Problem details: Please repeat all of the listing exactly.

= = =

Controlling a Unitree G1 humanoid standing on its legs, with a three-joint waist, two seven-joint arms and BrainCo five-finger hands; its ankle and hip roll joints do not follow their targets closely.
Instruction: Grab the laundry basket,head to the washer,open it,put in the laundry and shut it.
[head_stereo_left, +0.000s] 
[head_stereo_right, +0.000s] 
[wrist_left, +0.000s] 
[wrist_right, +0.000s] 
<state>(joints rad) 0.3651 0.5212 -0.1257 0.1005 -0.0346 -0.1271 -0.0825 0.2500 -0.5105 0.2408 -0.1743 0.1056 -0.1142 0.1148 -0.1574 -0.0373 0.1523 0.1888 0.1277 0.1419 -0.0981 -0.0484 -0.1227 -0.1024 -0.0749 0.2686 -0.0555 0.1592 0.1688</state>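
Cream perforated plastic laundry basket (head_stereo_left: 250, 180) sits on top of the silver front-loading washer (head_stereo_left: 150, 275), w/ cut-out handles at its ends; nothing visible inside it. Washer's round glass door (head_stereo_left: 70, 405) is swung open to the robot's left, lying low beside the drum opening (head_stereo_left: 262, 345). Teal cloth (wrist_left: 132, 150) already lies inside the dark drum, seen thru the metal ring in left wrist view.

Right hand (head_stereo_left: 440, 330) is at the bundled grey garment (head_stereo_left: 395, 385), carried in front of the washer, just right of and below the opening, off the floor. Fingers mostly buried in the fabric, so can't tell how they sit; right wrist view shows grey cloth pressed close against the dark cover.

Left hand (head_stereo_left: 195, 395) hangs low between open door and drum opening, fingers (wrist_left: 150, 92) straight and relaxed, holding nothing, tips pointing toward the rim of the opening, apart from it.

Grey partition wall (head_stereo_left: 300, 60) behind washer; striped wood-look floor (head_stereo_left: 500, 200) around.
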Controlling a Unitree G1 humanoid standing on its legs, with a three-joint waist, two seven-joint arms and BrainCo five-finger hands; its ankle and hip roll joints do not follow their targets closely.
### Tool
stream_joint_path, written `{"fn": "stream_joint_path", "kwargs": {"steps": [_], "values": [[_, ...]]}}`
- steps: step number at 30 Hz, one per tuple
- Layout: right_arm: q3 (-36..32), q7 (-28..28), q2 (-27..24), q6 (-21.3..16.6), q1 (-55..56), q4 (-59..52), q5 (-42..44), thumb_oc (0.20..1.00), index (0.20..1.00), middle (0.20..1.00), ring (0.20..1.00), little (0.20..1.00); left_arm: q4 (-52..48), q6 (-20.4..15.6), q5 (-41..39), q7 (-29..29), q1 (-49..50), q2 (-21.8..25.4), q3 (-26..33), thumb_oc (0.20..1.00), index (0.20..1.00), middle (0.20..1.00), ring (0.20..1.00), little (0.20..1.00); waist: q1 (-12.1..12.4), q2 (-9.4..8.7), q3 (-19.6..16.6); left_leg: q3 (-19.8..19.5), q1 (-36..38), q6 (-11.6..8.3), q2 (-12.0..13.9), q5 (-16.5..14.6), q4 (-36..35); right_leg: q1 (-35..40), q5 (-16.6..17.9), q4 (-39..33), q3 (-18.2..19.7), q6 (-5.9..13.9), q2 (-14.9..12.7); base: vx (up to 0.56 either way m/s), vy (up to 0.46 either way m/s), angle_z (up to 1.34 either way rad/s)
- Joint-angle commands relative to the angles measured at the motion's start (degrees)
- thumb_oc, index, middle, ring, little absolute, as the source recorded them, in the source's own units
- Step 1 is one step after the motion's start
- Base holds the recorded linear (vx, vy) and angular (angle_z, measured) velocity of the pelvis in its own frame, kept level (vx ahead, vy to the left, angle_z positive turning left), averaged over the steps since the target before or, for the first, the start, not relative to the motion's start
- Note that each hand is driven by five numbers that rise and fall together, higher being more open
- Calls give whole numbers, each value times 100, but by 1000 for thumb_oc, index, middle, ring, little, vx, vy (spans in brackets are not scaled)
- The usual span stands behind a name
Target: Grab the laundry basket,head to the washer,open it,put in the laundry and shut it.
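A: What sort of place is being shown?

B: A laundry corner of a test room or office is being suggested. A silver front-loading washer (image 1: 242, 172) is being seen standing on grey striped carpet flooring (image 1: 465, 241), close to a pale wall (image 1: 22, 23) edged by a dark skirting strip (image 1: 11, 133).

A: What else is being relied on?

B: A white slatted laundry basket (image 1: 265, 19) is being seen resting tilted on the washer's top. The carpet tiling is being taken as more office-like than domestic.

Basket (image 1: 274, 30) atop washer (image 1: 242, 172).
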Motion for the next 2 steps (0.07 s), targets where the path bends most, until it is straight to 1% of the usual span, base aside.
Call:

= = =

Result:
Controlling a Unitree G1 humanoid standing on its legs, with a three-joint waist, two seven-joint arms and BrainCo five-finger hands; its ankle and hip roll joints do not follow their targets closely.
Instruction: Grab the laundry basket,head to the washer,open it,put in the laundry and shut it.
[head_stereo_left, +0.000s] 
[head_stereo_right, +0.000s] 
[wrist_left, +0.000s] 
[wrist_right, +0.000s] 
<state>(joints rad) 0.3651 0.5212 -0.1257 0.1005 -0.0346 -0.1271 -0.0825 0.2500 -0.5105 0.2408 -0.1743 0.1056 -0.1142 0.1148 -0.1574 -0.0373 0.1523 0.1888 0.1277 0.1419 -0.0981 -0.0484 -0.1227 -0.1024 -0.0749 0.2686 -0.0555 0.1592 0.1688</state>
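Cream perforated plastic laundry basket (head_stereo_left: 250, 180) sits on top of the silver front-loading washer (head_stereo_left: 150, 275), w/ cut-out handles at its ends; nothing visible inside it. Washer's round glass door (head_stereo_left: 70, 405) is swung open to the robot's left, lying low beside the drum opening (head_stereo_left: 262, 345). Teal cloth (wrist_left: 132, 150) already lies inside the dark drum, seen thru the metal ring in left wrist view.

Right hand (head_stereo_left: 440, 330) is at the bundled grey garment (head_stereo_left: 395, 385), carried in front of the washer, just right of and below the opening, off the floor. Fingers mostly buried in the fabric, so can't tell how they sit; right wrist view shows grey cloth pressed close against the dark cover.

Left hand (head_stereo_left: 195, 395) hangs low between open door and drum opening, fingers (wrist_left: 150, 92) straight and relaxed, holding nothing, tips pointing toward the rim of the opening, apart from it.

Grey partition wall (head_stereo_left: 300, 60) behind washer; striped wood-look floor (head_stereo_left: 500, 200) around.
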Controlling a Unitree G1 humanoid standing on its legs, with a three-joint waist, two seven-joint arms and BrainCo five-finger hands; its ankle and hip roll joints do not follow their targets closely.
### Tool
stream_joint_path, written `{"fn": "stream_joint_path", "kwargs": {"steps": [_], "values": [[_, ...]]}}`
- steps: step number at 30 Hz, one per tuple
- Layout: right_arm: q3 (-36..32), q7 (-28..28), q2 (-27..24), q6 (-21.3..16.6), q1 (-55..56), q4 (-59..52), q5 (-42..44), thumb_oc (0.20..1.00), index (0.20..1.00), middle (0.20..1.00), ring (0.20..1.00), little (0.20..1.00); left_arm: q4 (-52..48), q6 (-20.4..15.6), q5 (-41..39), q7 (-29..29), q1 (-49..50), q2 (-21.8..25.4), q3 (-26..33), thumb_oc (0.20..1.00), index (0.20..1.00), middle (0.20..1.00), ring (0.20..1.00), little (0.20..1.00); waist: q1 (-12.1..12.4), q2 (-9.4..8.7), q3 (-19.6..16.6); left_leg: q3 (-19.8..19.5), q1 (-36..38), q6 (-11.6..8.3), q2 (-12.0..13.9), q5 (-16.5..14.6), q4 (-36..35); right_leg: q1 (-35..40), q5 (-16.6..17.9), q4 (-39..33), q3 (-18.2..19.7), q6 (-5.9..13.9), q2 (-14.9..12.7); base: vx (up to 0.56 either way m/s), vy (up to 0.46 either way m/s), angle_z (up to 1.34 either way rad/s)
- Joint-angle commands relative to the angles measured at the motion's start (degrees)
- thumb_oc, index, middle, ring, little absolute, as the source recorded them, in the source's own units
- Step 1 is one step after the motion's start
- Base holds the recorded linear (vx, vy) and angular (angle_z, measured) velocity of the pelvis in its own frame, kept level (vx ahead, vy to the left, angle_z positive turning left), averaged over the steps since the target before or, for the first, the start, not relative to the motion's start
- Note that each hand is driven by five numbers that rise and fall together, higher being more open
- Calls give whole numbers, each value times 100, but by 1000 for thumb_oc, index, middle, ring, little, vx, vy (spans in brackets are not scaled)
- The usual span stands behind a name
Target: Grab the laundry basket,head to the washer,open it,put in the laundry and shut it.
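A: What sort of place is being shown?

B: A laundry corner of a test room or office is being suggested. A silver front-loading washer (image 1: 242, 172) is being seen standing on grey striped carpet flooring (image 1: 465, 241), close to a pale wall (image 1: 22, 23) edged by a dark skirting strip (image 1: 11, 133).

A: What else is being relied on?

B: A white slatted laundry basket (image 1: 265, 19) is being seen resting tilted on the washer's top. The carpet tiling is being taken as more office-like than domestic.

Basket (image 1: 274, 30) atop washer (image 1: 242, 172).
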Motion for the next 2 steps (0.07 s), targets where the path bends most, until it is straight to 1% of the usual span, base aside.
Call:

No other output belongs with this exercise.